### [Data section]
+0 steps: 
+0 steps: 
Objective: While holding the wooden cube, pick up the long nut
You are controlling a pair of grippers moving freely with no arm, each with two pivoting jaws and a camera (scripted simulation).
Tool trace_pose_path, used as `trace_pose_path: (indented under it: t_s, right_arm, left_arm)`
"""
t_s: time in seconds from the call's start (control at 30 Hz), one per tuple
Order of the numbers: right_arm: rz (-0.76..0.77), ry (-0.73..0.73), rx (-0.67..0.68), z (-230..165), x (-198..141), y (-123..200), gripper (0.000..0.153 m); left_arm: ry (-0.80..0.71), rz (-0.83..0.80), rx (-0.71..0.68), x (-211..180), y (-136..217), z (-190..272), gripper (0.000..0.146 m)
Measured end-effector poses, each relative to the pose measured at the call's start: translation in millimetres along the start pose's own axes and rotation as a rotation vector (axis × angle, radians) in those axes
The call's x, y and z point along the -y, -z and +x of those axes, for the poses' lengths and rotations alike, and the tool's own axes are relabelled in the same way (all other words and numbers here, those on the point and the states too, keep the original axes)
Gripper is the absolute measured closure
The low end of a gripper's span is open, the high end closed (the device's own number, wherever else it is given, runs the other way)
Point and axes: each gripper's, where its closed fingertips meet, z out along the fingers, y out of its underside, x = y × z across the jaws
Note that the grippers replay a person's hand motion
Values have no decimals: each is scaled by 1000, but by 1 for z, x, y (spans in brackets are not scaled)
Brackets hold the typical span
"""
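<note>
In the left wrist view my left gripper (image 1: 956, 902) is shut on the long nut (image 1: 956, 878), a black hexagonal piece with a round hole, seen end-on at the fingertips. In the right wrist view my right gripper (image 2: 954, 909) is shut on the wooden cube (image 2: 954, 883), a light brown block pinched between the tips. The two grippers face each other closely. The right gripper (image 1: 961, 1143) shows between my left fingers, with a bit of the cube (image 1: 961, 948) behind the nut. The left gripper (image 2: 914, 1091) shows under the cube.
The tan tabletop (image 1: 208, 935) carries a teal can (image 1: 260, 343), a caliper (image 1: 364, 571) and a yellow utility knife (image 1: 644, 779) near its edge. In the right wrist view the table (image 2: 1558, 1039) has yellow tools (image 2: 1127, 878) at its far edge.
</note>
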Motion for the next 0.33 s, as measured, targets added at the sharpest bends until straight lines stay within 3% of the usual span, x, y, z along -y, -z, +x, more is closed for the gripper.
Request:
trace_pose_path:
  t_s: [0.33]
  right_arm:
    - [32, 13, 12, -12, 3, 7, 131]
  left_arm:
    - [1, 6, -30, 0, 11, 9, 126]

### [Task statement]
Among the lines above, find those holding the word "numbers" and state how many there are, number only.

### [Answer section]
2